MorphText

A class to process and convert different kinds of texts/character encodings appearing in video games and elsewhere.

Encoding Identifiers

These are used to tell certain functions how to process input and output strings.

PRIMARY: Processes operation according to the previously set primary encoding
UTF8: UTF-8
UTF16LE: UTF-16 in Little Endian
UTF16BE: UTF-16 in Big Endian
UTF32LE: UTF-32 in Little Endian
UTF32BE: UTF-32 in Big Endian
ASCII: ASCII
ISO_8859_1: ISO-8859-1. Available aliases: LATIN1
ISO_8859_2: ISO-8859-2. Available aliases: LATIN2
ISO_8859_3: ISO-8859-3. Available aliases: LATIN3
ISO_8859_4: ISO-8859-4. Available aliases: LATIN4
ISO_8859_5: ISO-8859-5. Available aliases: CYRILLIC
ISO_8859_6: ISO-8859-6. Available aliases: ARABIC
ISO_8859_7: ISO-8859-7. Available aliases: GREEK
ISO_8859_8: ISO-8859-8. Available aliases: HEBREW
ISO_8859_9: ISO-8859-9. Available aliases: TURKISH, LATIN5
ISO_8859_10: ISO-8859-10. Available aliases: NORDIC, LATIN6
ISO_8859_11: ISO-8859-11. Available aliases: THAI
ISO_8859_13: ISO-8859-13. Available aliases: BALTIC, LATIN7
ISO_8859_14: ISO-8859-14. Available aliases: CELTIC, LATIN8
ISO_8859_15: ISO-8859-15. Available aliases: WEST_EUROPEAN, LATIN9
ISO_8859_16: ISO-8859-16. Available aliases: SOUTHEAST_EUROPEAN, LATIN10
SHIFTJIS_CP932: Shift Jis Code Page 932. Available aliases: CP932, SHIFT_JIS_CP932, SJIS932, MS932
JIS_X_0201_FULLWIDTH: JIS X 0201 in Full Width Katakana
JIS_X_0201_HALFWIDTH: JIS X 0201 in Half Width Katakana
KS_X_1001: KS X 1001. Available aliases: EUC_KR, KS_C_5601
POKEMON_GEN1_ENGLISH: Pokémon Gen I English
POKEMON_GEN1_FRENCH_GERMAN: Pokémon Gen I French & German
POKEMON_GEN1_ITALIAN_SPANISH: Pokémon Gen I Italian & Spanish
POKEMON_GEN1_JAPANESE: Pokémon Gen I Japanese
POKEMON_GEN2_ENGLISH: Pokémon Gen II English

Supported String Types

UTF16LE, UTF16BE relate to std::wstring, const wchar_t*, and wchar_t* types.
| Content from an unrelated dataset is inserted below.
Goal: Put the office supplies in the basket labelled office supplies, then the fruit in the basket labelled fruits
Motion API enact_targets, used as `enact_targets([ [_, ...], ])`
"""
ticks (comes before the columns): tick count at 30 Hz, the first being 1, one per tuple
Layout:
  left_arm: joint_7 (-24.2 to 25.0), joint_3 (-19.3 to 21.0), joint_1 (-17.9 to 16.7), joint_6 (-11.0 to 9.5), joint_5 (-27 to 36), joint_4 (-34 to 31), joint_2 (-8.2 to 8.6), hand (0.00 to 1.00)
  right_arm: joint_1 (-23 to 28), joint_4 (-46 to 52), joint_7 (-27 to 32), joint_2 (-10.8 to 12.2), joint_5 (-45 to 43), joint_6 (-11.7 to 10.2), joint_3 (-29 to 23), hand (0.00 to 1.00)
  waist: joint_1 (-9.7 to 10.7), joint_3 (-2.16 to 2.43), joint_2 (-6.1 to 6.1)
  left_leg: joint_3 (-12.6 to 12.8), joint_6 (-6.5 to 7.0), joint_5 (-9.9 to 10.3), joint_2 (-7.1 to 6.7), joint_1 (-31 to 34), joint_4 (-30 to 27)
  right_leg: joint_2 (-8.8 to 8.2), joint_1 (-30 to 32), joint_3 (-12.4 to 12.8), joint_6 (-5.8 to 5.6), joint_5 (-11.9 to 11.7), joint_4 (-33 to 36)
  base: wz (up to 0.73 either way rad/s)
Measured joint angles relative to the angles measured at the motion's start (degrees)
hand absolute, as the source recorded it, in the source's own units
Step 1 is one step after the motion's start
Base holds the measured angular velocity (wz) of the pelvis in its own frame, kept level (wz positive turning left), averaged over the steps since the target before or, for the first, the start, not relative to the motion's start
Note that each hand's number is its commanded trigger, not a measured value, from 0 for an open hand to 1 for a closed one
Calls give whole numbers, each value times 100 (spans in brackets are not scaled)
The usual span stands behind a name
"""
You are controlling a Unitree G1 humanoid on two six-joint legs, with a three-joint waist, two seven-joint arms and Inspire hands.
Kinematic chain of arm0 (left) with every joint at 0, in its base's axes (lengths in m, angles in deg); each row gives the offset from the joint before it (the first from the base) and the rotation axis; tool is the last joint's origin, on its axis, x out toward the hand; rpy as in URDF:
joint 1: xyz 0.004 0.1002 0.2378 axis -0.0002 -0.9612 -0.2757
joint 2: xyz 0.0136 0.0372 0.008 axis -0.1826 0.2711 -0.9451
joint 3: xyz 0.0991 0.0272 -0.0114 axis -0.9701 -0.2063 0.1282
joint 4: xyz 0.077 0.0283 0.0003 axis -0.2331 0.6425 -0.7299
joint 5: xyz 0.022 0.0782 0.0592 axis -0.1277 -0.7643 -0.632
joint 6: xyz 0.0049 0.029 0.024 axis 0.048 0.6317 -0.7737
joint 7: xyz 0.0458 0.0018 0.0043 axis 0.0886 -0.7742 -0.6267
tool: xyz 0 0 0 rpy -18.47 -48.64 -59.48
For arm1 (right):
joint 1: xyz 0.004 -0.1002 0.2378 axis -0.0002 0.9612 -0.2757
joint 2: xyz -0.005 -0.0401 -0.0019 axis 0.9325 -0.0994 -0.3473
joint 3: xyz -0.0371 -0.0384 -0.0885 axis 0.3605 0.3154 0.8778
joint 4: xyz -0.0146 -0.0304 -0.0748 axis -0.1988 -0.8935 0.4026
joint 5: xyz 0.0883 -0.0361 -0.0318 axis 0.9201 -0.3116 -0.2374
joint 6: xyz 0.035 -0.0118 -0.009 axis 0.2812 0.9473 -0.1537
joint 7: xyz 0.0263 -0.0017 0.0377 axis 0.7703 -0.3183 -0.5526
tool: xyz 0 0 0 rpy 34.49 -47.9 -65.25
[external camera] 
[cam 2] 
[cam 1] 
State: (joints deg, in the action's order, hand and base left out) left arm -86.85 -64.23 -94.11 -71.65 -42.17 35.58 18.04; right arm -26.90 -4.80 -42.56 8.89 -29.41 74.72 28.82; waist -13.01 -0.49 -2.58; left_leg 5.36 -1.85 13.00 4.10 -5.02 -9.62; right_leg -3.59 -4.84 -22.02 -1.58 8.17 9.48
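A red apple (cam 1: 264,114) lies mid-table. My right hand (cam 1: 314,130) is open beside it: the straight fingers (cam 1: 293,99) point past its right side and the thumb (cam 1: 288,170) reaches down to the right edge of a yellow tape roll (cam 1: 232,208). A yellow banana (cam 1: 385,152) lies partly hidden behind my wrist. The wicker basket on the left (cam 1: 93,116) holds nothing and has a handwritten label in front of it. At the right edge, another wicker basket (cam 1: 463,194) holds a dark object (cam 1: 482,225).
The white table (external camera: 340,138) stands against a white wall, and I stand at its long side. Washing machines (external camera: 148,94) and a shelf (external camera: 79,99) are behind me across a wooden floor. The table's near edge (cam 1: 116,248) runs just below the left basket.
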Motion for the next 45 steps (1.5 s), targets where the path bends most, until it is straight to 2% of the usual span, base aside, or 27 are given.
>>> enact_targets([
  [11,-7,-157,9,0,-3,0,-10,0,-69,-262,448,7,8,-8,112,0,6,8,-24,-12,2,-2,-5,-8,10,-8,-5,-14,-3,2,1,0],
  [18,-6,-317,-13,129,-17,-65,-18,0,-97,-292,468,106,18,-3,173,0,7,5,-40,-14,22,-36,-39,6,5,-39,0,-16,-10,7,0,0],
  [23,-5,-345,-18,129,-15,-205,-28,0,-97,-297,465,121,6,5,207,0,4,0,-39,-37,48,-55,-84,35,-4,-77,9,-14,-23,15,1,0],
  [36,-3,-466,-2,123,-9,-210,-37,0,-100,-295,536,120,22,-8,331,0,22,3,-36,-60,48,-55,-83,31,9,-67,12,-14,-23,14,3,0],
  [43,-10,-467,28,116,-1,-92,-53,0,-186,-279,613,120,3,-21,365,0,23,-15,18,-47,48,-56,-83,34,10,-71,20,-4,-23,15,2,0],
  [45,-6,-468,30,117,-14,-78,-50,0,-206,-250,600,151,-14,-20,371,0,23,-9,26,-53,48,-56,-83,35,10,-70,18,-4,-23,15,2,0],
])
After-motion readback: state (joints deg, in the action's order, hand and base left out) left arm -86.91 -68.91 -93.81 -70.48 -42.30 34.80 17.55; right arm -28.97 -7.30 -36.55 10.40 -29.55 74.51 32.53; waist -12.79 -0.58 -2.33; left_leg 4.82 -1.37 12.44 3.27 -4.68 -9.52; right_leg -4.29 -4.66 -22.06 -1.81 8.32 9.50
UTF32LE, UTF32BE relate to std::u32string, const char32_t*, and char32_t* types.

All others relate to std::string, const char*, and char* types.

Constructors

`MorphText()`

Creates an empty instance.

`MorphText(<String Type> str, const int encoding)`

str: input string of any supported type
encoding: Encoding identifier of the input string

`MorphText(MorphText& other)`

Creates a copy of anoher instance

other: source instance

Operators

=

The left-hand instance becomes a copy of the right-hand one.

Conversions

`outT Convert<inT, outT>(inT input, const int inputEncoding, const int outputEncoding)`

Converts an input string of one encoding type to another.

Template Parameters:
- inT: The type of the input string.
- outT: The type of the output string.
Parameters
- input: The input string of type inT
- inputEncoding: Character encoding identifier of the input string
- outputEncoding: Character encoding identifier of the output string
Returns: A string of type outT, encoded as outputEncoding.

Example:

std::wstring utf16le = MorphText::Convert<const char*, std::wstring>("an example", UTF8, UTF16LE);

Note: If you want to convert the assigned string of a MorphText instane, simply return it with the GetString() function.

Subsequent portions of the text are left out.